EXERCISE REQUIREMENTS ->
Would you print all of the records below exactly, without skipping any?

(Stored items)

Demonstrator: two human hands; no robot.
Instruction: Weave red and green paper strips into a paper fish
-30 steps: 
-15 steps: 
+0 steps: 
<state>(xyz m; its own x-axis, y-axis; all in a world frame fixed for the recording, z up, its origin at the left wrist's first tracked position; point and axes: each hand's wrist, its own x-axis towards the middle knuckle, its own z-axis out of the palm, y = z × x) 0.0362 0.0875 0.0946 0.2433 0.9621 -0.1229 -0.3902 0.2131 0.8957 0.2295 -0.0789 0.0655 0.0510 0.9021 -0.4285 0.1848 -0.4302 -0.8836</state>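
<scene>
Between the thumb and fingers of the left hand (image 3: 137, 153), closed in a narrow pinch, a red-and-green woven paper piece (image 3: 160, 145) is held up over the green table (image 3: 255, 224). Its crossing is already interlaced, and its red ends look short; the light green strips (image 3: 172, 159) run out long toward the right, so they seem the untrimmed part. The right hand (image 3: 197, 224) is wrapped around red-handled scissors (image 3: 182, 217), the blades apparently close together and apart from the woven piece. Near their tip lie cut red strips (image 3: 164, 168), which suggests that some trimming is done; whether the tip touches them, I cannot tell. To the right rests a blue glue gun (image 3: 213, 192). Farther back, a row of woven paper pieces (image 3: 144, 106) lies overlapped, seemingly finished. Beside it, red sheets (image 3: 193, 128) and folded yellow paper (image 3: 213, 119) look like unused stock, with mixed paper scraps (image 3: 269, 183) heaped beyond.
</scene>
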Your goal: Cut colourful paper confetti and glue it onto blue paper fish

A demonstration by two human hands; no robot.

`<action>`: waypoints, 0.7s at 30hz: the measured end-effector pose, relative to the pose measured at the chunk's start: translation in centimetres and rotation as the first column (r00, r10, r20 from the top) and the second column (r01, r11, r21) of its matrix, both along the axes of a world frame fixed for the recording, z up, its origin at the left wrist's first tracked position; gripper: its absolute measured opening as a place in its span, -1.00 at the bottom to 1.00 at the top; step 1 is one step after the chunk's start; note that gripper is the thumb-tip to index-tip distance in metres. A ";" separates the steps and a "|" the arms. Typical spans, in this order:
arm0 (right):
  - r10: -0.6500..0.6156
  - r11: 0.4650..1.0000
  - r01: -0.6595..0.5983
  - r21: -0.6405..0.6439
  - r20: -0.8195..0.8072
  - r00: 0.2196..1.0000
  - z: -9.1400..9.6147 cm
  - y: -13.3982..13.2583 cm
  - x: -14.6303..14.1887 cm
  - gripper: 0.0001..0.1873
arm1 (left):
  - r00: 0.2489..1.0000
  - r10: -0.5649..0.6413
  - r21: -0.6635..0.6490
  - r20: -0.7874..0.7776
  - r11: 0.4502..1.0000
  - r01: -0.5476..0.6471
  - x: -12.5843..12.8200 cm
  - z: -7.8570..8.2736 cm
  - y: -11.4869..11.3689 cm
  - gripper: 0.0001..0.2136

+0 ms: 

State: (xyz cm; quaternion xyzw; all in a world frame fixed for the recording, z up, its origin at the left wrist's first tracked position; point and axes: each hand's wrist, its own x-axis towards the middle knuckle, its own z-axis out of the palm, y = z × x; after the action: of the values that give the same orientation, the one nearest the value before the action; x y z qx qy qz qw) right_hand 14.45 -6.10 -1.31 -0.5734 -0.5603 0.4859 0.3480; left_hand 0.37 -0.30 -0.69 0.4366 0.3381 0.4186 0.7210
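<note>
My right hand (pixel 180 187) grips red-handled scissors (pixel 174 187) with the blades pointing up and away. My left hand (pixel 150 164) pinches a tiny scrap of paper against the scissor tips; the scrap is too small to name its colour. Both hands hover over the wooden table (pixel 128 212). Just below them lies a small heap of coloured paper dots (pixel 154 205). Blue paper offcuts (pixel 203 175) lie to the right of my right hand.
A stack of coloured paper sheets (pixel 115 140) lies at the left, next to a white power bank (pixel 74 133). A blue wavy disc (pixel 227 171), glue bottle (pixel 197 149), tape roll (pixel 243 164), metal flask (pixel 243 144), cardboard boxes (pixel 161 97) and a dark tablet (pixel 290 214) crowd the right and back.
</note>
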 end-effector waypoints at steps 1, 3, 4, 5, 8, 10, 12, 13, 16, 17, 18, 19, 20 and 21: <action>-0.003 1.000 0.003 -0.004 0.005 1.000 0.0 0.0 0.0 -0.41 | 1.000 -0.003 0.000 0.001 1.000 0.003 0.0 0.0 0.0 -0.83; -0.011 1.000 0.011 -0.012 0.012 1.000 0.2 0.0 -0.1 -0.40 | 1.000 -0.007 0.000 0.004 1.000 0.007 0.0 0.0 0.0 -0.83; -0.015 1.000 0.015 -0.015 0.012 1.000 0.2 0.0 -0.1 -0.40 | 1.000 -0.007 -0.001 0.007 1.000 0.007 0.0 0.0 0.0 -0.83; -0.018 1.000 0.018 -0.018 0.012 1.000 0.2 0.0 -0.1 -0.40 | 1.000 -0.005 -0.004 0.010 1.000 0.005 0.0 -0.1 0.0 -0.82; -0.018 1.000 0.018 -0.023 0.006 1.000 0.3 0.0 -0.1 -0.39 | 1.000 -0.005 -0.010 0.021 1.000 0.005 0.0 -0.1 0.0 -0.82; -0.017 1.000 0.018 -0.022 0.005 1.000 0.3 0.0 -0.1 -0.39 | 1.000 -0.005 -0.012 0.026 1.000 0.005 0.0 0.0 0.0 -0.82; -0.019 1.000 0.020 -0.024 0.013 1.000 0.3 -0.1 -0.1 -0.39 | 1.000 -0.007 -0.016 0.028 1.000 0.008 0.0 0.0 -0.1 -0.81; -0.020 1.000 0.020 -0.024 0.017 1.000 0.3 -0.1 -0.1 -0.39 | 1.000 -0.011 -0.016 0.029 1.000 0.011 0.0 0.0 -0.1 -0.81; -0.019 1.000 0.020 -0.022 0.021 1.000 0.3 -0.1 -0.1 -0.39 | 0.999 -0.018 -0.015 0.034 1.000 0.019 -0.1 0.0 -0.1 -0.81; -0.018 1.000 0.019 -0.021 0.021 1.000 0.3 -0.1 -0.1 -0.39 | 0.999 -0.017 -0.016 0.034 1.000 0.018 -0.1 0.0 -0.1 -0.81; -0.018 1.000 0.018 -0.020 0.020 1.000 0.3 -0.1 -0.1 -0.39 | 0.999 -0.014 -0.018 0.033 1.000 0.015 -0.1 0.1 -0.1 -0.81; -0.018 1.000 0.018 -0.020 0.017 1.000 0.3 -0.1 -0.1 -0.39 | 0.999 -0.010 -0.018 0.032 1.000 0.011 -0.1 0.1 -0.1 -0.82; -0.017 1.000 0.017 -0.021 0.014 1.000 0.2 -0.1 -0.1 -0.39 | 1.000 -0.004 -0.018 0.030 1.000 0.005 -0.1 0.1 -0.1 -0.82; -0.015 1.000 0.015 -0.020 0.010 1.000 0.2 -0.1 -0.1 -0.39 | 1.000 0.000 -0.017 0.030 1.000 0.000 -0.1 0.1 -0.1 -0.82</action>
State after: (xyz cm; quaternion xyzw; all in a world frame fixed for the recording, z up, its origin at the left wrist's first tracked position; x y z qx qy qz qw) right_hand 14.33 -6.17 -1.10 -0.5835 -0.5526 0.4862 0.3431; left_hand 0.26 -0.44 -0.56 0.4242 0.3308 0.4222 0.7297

YOUR SOLUTION ->
Demonstrator: two human hands; no robot.
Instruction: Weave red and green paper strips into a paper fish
-30 steps: 
-15 steps: 
+0 steps: 
<state>(xyz m; its own x-axis, y-axis; all in a world frame fixed for the recording, z up, its origin at the left wrist's first tracked position; point and axes: each hand's wrist, its own x-axis towards the middle knuckle, its own z-axis out of the palm, y = z × x) 0.0362 0.0875 0.0946 0.2433 0.9621 -0.1229 -0.3902 0.2131 0.8957 0.2295 -0.0789 0.0655 0.0510 0.9021 -0.4285 0.1848 -0.4302 -0.8836</state>
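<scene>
Between the thumb and fingers of the left hand (image 3: 137, 153), closed in a narrow pinch, a red-and-green woven paper piece (image 3: 160, 145) is held up over the green table (image 3: 255, 224). Its crossing is already interlaced, and its red ends look short; the light green strips (image 3: 172, 159) run out long toward the right, so they seem the untrimmed part. The right hand (image 3: 197, 224) is wrapped around red-handled scissors (image 3: 182, 217), the blades apparently close together and apart from the woven piece. Near their tip lie cut red strips (image 3: 164, 168), which suggests that some trimming is done; whether the tip touches them, I cannot tell. To the right rests a blue glue gun (image 3: 213, 192). Farther back, a row of woven paper pieces (image 3: 144, 106) lies overlapped, seemingly finished. Beside it, red sheets (image 3: 193, 128) and folded yellow paper (image 3: 213, 119) look like unused stock, with mixed paper scraps (image 3: 269, 183) heaped beyond.
</scene>
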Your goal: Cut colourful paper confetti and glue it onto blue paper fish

A demonstration by two human hands; no robot.

`<action>`: waypoints, 0.7s at 30hz: the measured end-effector pose, relative to the pose measured at the chunk's start: translation in centimetres and rotation as the first column (r00, r10, r20 from the top) and the second column (r01, r11, r21) of its matrix, both along the axes of a world frame fixed for the recording, z up, its origin at the left wrist's first tracked position; gripper: its absolute measured opening as a place in its span, -1.00 at the bottom to 1.00 at the top; step 1 is one step after the chunk's start; note that gripper is the thumb-tip to index-tip distance in metres. A ";" separates the steps and a "|" the arms. Typical spans, in this order:
arm0 (right):
  - r10: -0.6500..0.6156
  - r11: 0.4650..1.0000
  - r01: -0.6595..0.5983
  - r21: -0.6405..0.6439
  - r20: -0.8195..0.8072
  - r00: 0.2196..1.0000
  - z: -9.1400..9.6147 cm
  - y: -13.3982..13.2583 cm
  - x: -14.6303..14.1887 cm
  - gripper: 0.0001..0.1873
arm1 (left):
  - r00: 0.2489..1.0000
  - r10: -0.5649..0.6413
  - r21: -0.6635..0.6490
  - r20: -0.7874..0.7776
  - r11: 0.4502..1.0000
  - r01: -0.5476..0.6471
  - x: -12.5843..12.8200 cm
  - z: -7.8570..8.2736 cm
  - y: -11.4869..11.3689 cm
  - gripper: 0.0001..0.2136

+0 ms: 

State: (xyz cm; quaternion xyzw; all in a world frame fixed for the recording, z up, its origin at the left wrist's first tracked position; point and axes: each hand's wrist, its own x-axis towards the middle knuckle, its own z-axis out of the palm, y = z × x; after the action: of the values that give the same orientation, the one nearest the value before the action; x y z qx qy qz qw) right_hand 14.45 -6.10 -1.31 -0.5734 -0.5603 0.4859 0.3480; left_hand 0.37 -0.30 -0.69 0.4366 0.3381 0.4186 0.7210
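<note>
My right hand (pixel 180 187) grips red-handled scissors (pixel 174 187) with the blades pointing up and away. My left hand (pixel 150 164) pinches a tiny scrap of paper against the scissor tips; the scrap is too small to name its colour. Both hands hover over the wooden table (pixel 128 212). Just below them lies a small heap of coloured paper dots (pixel 154 205). Blue paper offcuts (pixel 203 175) lie to the right of my right hand.
A stack of coloured paper sheets (pixel 115 140) lies at the left, next to a white power bank (pixel 74 133). A blue wavy disc (pixel 227 171), glue bottle (pixel 197 149), tape roll (pixel 243 164), metal flask (pixel 243 144), cardboard boxes (pixel 161 97) and a dark tablet (pixel 290 214) crowd the right and back.
</note>
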 end-effector waypoints at steps 1, 3, 4, 5, 8, 10, 12, 13, 16, 17, 18, 19, 20 and 21: <action>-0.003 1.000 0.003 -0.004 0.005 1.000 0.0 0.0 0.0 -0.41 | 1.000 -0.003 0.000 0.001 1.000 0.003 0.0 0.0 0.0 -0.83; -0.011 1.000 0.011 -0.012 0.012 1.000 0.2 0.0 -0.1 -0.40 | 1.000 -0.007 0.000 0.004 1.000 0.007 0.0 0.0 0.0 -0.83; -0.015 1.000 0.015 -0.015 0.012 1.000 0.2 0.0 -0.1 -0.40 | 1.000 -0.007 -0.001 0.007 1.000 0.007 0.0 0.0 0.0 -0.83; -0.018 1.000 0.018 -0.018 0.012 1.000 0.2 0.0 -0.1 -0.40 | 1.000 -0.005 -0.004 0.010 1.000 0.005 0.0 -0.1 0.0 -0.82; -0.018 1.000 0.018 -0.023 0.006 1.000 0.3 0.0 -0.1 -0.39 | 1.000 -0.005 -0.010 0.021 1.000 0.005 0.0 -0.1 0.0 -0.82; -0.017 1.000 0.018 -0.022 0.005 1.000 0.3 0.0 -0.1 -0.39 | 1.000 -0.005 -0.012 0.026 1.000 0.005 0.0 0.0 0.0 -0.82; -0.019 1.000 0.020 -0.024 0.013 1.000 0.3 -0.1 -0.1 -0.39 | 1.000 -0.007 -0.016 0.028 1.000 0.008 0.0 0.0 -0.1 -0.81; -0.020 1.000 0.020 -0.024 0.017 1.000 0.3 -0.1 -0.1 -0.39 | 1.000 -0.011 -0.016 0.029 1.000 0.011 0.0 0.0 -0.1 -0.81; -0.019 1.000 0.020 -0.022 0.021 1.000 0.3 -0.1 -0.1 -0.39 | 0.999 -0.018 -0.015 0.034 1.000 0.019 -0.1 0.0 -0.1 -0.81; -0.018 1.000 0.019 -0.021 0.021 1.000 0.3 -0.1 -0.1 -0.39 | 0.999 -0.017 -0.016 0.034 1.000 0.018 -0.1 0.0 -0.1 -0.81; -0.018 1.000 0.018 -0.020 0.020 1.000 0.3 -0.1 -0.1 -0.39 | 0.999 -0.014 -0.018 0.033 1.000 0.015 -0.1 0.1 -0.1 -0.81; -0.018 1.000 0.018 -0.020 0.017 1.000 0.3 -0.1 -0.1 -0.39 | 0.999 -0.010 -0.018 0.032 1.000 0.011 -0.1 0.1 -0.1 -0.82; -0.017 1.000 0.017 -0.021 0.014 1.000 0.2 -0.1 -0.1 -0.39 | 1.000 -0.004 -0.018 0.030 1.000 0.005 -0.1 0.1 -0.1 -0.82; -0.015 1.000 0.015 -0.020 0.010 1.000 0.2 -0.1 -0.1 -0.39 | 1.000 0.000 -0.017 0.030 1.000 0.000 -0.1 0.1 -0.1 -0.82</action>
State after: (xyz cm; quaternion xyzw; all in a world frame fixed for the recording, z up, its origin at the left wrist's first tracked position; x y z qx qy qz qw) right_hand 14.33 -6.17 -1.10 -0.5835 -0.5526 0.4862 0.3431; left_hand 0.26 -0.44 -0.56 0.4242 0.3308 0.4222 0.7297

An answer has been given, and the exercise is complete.